Submit the full two-phase subband pipeline as a Celery chord.

This is the main entry point for the submission script.

Parameters:
  • ms_files – List of source MS paths on Lustre.

  • subband – Frequency label, e.g. ‘73MHz’.

  • bp_table – Bandpass calibration table.

  • xy_table – XY-phase calibration table.

  • lst_label – LST label, e.g. ‘14h’.

  • obs_date – Observation date ‘YYYY-MM-DD’.

  • run_label – Human-readable run identifier.

  • peel_sky – Peel astronomical sky sources.

  • peel_rfi – Peel RFI sources.

  • hot_baselines – Run hot-baseline diagnostics.

  • skip_cleanup – Keep intermediate files on NVMe.

  • cleanup_nvme – Remove entire NVMe work_dir after archiving to Lustre.

  • nvme_work_dir – Override NVMe work directory.

  • queue_override – Force routing to this queue instead of the default node. E.g. ‘calim08’ to run 18MHz on calim08.

  • targets – List of target-list file paths for photometry.

  • catalog – Path to BDSF catalog for transient search masking.

  • clean_snapshots – If True, produce CLEANed Stokes-I snapshots.

  • clean_reduced_pixels – Scale clean snapshot pixels by frequency.

  • reduced_pixels – If True, scale pixel count by subband frequency.

  • skip_science – If True, skip science phases after PB correction.

  • compress_snapshots – If True, fpack-compress snapshot FITS.

  • dynamic_run_label – If set, enables dynamic dispatch mode.

Returns:

Celery AsyncResult for the chord (Phase 2 result).

orca.tasks.subband_tasks.submit_subband_pipeline_chained(hour_specs: List[dict], subband: str, bp_table: str, xy_table: str, run_label: str, peel_sky: bool = False, peel_rfi: bool = False, hot_baselines: bool = False, skip_cleanup: bool = False, cleanup_nvme: bool = False, queue_override: str | None = None, targets: List[str] | None = None, catalog: str | None = None, clean_snapshots: bool = False, clean_reduced_pixels: bool = False, reduced_pixels: bool = False, skip_science: bool = False, compress_snapshots: bool = False) celery.result.AsyncResult[source]

Submit multiple LST-hours for one subband as a sequential chain.

Instead of submitting all hours simultaneously (which floods the worker with Phase 1 tasks and starves Phase 2), this function submits only the first hour immediately. Phase 2 of each hour triggers the next hour’s chord upon completion, ensuring:

  • Phase 2 (imaging) runs on an idle node with full CPU/memory

  • NVMe space is freed before the next hour’s data arrives

  • No resource contention between hours on the same node

Different subbands still run in parallel on different nodes.

Parameters:
  • hour_specs – List of dicts, each with keys: - ms_files: List of source MS paths for that hour. - lst_label: e.g. ‘14h’. - obs_date: e.g. ‘2025-06-15’.

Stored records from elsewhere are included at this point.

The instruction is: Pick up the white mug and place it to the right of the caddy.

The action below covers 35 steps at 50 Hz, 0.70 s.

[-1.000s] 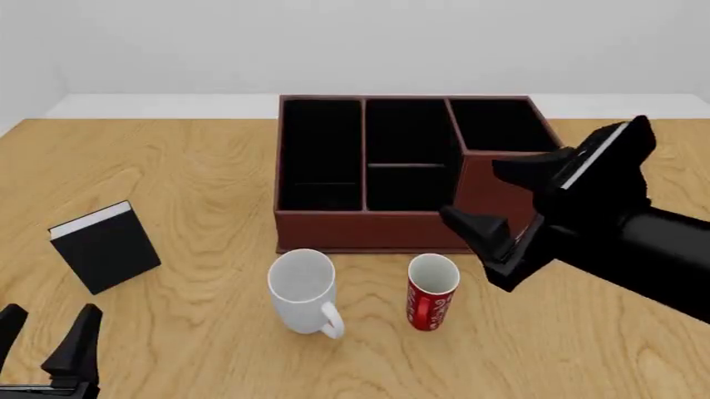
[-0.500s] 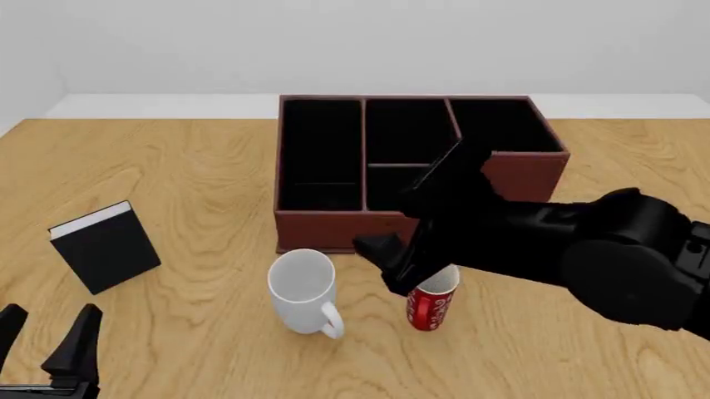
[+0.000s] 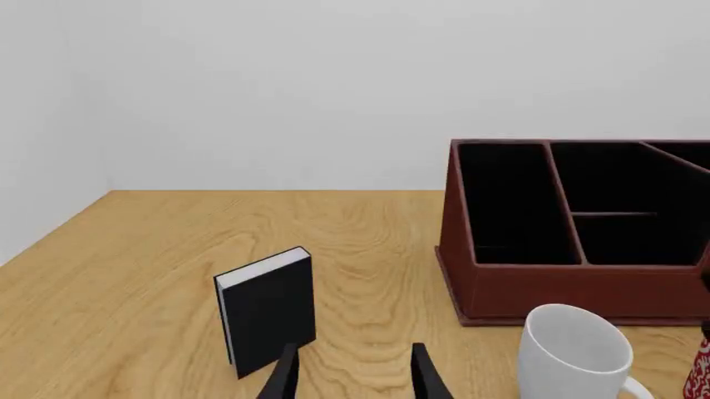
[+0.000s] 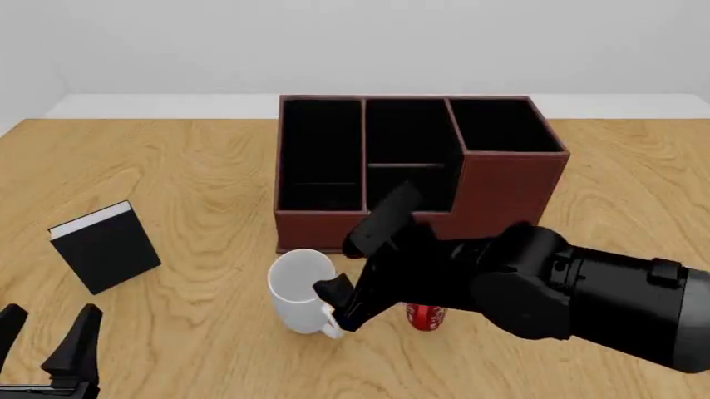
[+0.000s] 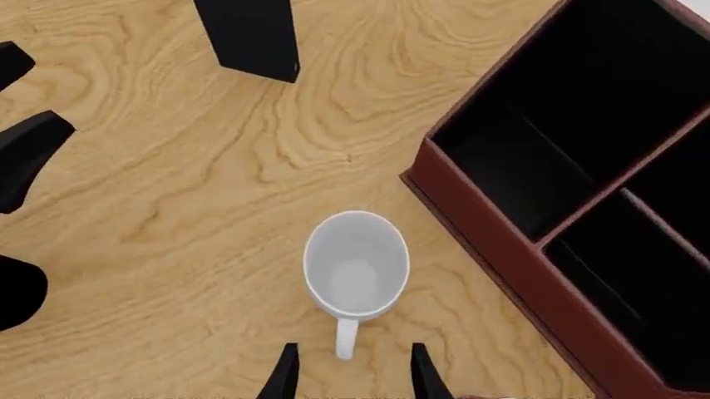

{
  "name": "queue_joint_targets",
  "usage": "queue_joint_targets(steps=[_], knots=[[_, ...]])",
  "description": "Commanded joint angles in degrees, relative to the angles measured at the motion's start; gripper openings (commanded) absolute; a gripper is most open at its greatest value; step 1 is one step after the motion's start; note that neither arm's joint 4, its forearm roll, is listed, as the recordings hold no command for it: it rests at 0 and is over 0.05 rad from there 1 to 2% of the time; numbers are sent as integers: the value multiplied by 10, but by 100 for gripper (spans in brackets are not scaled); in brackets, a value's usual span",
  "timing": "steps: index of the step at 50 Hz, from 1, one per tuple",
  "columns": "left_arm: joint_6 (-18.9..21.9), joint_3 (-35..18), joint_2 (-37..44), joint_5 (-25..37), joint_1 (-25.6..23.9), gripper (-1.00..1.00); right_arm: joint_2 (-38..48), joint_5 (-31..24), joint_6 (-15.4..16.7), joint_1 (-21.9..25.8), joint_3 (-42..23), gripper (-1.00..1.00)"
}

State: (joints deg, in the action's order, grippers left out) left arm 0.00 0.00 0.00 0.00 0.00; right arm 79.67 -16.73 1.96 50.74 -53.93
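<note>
The white mug point(image 4: 298, 285) stands upright in front of the caddy point(image 4: 322, 234), its handle toward the near edge. My right gripper point(image 4: 346, 270) hovers open just above and beside the mug. In the right wrist view I look down into the white mug point(image 5: 355, 264), with its handle lying ahead of the right gripper point(image 5: 352, 374) and nothing between the fingers. My left gripper point(image 4: 45, 341) rests open at the near left corner, far from the mug. The left wrist view shows the left gripper point(image 3: 352, 378), the white mug point(image 3: 574, 349) and the caddy point(image 3: 554, 287).
A red mug point(image 4: 426, 316) stands right of the white mug, mostly hidden under my right arm. A black book point(image 4: 106, 247) stands upright at the left, also seen as the black book point(image 3: 266, 307). The caddy point(image 5: 500, 274) wall is close behind the mug.
My right arm has swung left and down from in front of the caddy's right end to above the white mug, covering the red mug. The left arm has stayed put.
</note>
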Motion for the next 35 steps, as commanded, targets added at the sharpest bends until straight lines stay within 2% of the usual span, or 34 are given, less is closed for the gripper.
queue_joint_targets(steps=[1, 5, 20, 35], knots=[[0, 0, 0, 0, 0, 100, 53, 24, -30, 9, 15, 100], [0, 0, 0, 0, 0, 100, 70, 23, -43, 13, 14, 100], [0, 0, 0, 0, 0, 100, 100, 28, -48, 2, 14, 100], [0, 0, 0, 0, 0, 100, 121, 42, -69, 7, 17, 100]])
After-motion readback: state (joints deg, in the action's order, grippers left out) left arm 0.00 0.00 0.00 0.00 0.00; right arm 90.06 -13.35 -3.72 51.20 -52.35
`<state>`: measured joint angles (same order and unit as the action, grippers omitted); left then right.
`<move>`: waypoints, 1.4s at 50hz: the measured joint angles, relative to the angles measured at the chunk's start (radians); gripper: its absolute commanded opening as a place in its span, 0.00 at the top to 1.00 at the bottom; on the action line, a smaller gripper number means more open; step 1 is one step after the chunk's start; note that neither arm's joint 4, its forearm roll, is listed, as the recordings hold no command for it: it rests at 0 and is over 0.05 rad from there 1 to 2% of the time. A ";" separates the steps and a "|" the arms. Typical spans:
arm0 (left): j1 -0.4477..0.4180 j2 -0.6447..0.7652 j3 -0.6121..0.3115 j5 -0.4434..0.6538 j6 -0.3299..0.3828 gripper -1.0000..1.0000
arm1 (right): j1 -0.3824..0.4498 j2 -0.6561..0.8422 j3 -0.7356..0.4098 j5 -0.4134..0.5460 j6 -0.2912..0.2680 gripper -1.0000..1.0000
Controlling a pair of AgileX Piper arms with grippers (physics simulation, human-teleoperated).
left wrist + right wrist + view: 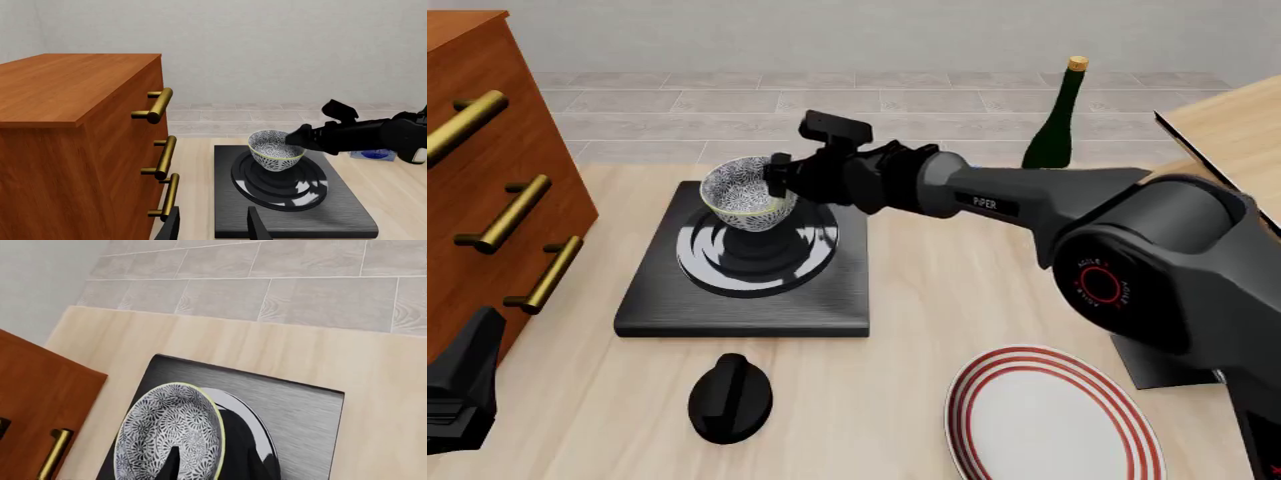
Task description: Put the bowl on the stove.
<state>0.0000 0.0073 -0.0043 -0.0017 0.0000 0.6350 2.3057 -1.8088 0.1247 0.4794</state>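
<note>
Bowl (747,190) sits over the ring burner at the centre of the stove (654,300), upright, mouth up; being round it has no long axis to speak of. Whether its foot touches the burner or hangs just above it cannot be told from any view.

Right gripper (777,178) reaches in from the right and clamps the bowl's rim on its near-right side. The right wrist view confirms this: one finger inside the patterned wall, the other outside it.

Left wrist view only: the bowl's side profile (276,150), slightly off the burner's centre, and the dresser (80,125) with brass handles just beside the stove. The left gripper's (213,227) fingertips show there spread apart, holding nothing.

Front view only: black knob (729,397) on the table near the stove's front edge, red-ringed plate (1052,418) to its right, green bottle (1057,120) at the back.
</note>
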 measured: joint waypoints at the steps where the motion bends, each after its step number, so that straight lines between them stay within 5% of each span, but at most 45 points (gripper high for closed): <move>1: 0.000 0.000 0.000 0.000 0.000 0.00 | 0.000 -0.004 0.000 0.002 -0.001 0.00; 39: 0.000 0.000 0.000 0.000 0.000 0.00 | -0.019 -0.157 0.043 0.049 -0.067 0.00; 70: 0.000 0.000 0.000 0.000 0.000 0.00 | 0.048 -0.479 0.423 -0.110 -0.077 0.00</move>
<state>0.0000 0.0073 -0.0043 -0.0017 0.0000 0.6827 1.8264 -1.3859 0.0151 0.4021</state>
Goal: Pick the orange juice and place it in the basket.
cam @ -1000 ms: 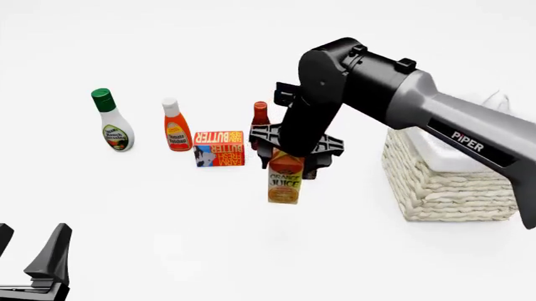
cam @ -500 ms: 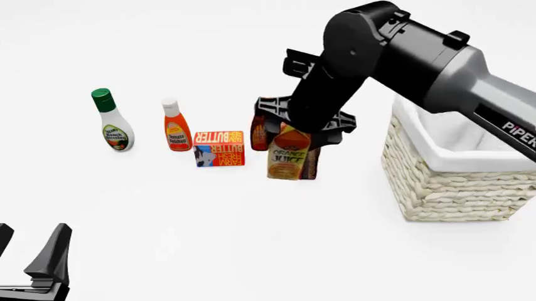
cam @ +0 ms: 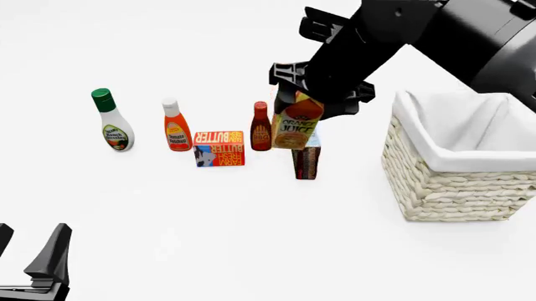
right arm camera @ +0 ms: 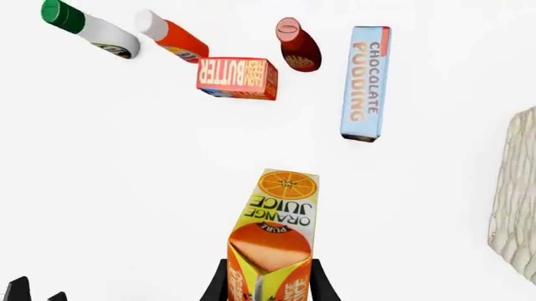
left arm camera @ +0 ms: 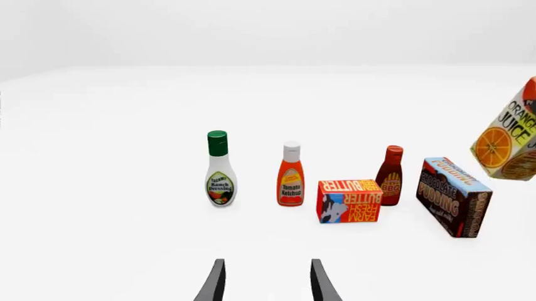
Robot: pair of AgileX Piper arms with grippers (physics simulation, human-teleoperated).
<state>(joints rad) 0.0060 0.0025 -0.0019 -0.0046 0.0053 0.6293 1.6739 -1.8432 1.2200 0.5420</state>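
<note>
The orange juice (cam: 297, 121) is a small orange and yellow gable-top carton, lifted off the table and tilted. My right gripper (cam: 312, 94) is shut on its top; in the right wrist view the carton (right arm camera: 275, 232) sits between the two fingers. It also shows at the edge of the left wrist view as the orange juice (left arm camera: 509, 137). The basket (cam: 459, 182), cream wicker with white lining, stands on the table to the right of the carton. My left gripper (cam: 29, 263) rests open near the front left corner, far from everything; its fingers (left arm camera: 216, 282) hold nothing.
A row of groceries stands behind and below the carton: ranch dressing bottle (cam: 110, 120), orange tomato bottle (cam: 175, 125), butter box (cam: 218, 148), dark BBQ bottle (cam: 261, 127) and chocolate pudding box (cam: 307, 160). The basket wall (right arm camera: 515, 200) lies at the edge of the right wrist view.
The right gripper has lifted the orange juice up off the table and carried it slightly right, toward the basket. The left arm has not moved.
</note>
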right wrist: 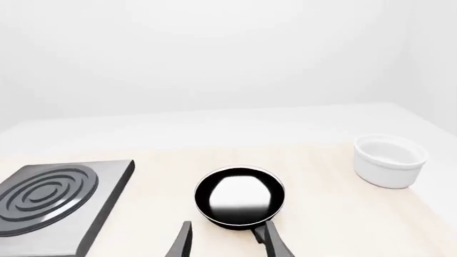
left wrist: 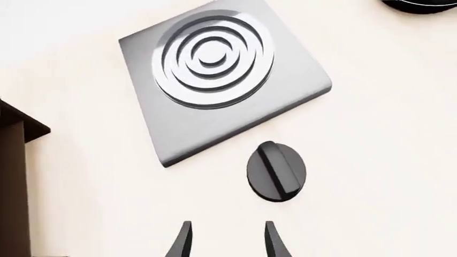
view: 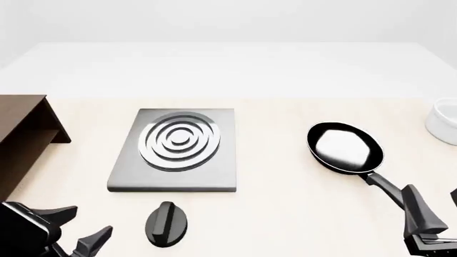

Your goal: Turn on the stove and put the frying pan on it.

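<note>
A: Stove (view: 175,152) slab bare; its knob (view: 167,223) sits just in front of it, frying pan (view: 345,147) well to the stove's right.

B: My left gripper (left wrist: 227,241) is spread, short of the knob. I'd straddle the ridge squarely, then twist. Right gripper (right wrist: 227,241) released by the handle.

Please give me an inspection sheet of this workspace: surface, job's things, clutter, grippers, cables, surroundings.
Surface: pale table, no spills seen.
Job's things: stove flat, burner bare; knob near it, apart; frying pan on table right of stove, handle toward right arm.
Clutter: white bowl at far right; dark brown furniture at left.
Grippers: left gripper open, short of knob; right gripper open, at pan handle, not closed.
Cables: nothing seen.
Surroundings: plain white backdrop.
</note>
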`<state>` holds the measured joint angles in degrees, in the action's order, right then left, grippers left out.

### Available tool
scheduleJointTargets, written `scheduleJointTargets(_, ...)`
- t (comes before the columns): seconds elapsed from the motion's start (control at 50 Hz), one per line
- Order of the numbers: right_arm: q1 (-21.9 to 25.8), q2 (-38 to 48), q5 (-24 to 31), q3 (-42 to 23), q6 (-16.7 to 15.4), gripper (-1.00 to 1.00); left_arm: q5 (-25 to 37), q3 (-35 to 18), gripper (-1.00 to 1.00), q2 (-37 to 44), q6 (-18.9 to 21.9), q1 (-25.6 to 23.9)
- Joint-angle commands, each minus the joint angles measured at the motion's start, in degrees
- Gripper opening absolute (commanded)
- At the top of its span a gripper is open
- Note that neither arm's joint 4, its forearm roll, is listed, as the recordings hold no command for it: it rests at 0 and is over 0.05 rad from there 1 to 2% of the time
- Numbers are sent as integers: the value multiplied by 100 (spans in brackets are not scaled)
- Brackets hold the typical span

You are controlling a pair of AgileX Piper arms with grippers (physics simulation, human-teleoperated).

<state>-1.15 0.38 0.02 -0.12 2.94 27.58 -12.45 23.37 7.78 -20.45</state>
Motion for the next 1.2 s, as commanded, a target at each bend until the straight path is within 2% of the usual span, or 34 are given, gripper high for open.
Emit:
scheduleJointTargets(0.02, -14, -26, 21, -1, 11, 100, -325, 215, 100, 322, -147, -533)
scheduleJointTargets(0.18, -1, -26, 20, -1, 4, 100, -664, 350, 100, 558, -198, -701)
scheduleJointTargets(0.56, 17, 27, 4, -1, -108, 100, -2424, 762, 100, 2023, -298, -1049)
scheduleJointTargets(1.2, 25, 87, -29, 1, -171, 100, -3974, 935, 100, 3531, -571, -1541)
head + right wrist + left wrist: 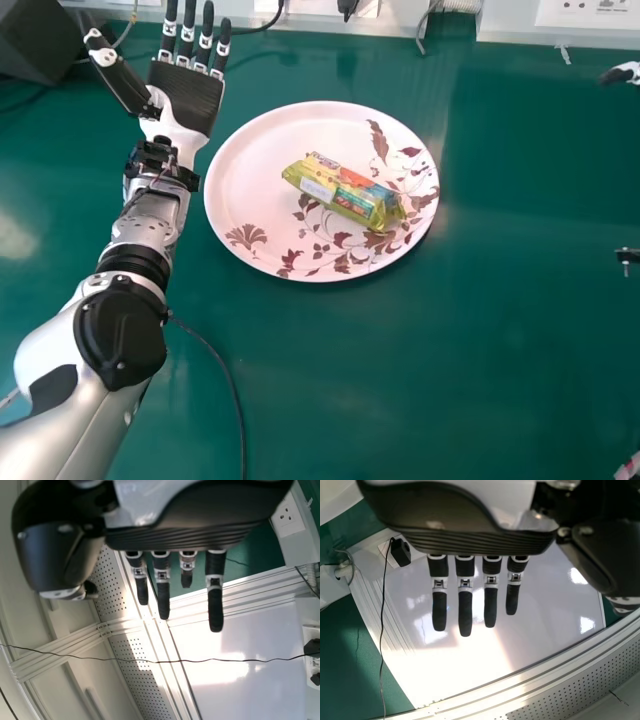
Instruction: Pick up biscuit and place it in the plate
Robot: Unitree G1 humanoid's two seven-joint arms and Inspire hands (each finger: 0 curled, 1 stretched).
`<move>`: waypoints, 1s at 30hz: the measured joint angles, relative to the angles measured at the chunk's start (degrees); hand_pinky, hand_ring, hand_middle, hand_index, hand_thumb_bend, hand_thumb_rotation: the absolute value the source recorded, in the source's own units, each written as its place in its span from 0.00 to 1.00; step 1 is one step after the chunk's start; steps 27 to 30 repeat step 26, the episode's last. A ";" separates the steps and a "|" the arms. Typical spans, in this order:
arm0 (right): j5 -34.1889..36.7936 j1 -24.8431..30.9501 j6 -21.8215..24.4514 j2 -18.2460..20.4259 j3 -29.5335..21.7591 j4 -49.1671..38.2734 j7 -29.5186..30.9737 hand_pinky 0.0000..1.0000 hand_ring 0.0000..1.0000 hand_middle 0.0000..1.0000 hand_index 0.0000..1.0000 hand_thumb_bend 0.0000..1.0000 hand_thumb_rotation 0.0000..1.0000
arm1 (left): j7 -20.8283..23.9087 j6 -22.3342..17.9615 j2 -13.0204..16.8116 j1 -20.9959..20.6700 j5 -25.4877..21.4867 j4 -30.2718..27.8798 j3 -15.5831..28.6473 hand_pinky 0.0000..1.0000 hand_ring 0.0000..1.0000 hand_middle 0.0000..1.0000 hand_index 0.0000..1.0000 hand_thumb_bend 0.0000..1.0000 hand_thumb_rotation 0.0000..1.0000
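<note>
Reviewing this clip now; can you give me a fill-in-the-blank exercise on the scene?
1. The yellow-green wrapped biscuit lies on a round, pale plate printed with leaves coloured ____.
2. The smooth tabletop beneath the plate is coloured ____.
3. The black-and-white hand beside the plate is the robot's ____ one.
4. From that hand, the plate lies towards the robot's ____.

Missing words: brown; green; left; right.

the left hand (188, 95) has straight fingers (465, 612) with a glossy white panel (545, 595) behind them, patched with glare; a black plug (400, 552) sits to their right on the far side, a thin dark cable (381, 650) running from it. a perforated strip (570, 680) runs beside the panel.
</note>
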 measured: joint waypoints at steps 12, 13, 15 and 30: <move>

  • subband – Frequency label, e.g. ‘73MHz’.

  • bp_table – Bandpass calibration table.

  • xy_table – XY-phase calibration table.

  • run_label – Human-readable run identifier.

  • peel_sky – Peel astronomical sky sources.

  • peel_rfi – Peel RFI sources.

  • hot_baselines – Run hot-baseline diagnostics.

  • skip_cleanup – Keep intermediate files on NVMe.

  • cleanup_nvme – Remove entire NVMe work_dir after archiving.

  • queue_override – Force routing to this queue.

  • targets – Target-list file paths for photometry.

  • catalog – BDSF catalog for transient search masking.

  • clean_snapshots – Produce CLEANed Stokes-I snapshots.

  • clean_reduced_pixels – Scale clean snapshot pixels by frequency.

  • reduced_pixels – Scale pixel count by subband frequency.

  • skip_science – Skip science phases after PB correction.

  • compress_snapshots – fpack-compress snapshot FITS.

Returns:

Celery AsyncResult for the first hour’s chord (only the first hour is submitted immediately; subsequent hours are triggered by Phase 2 callbacks).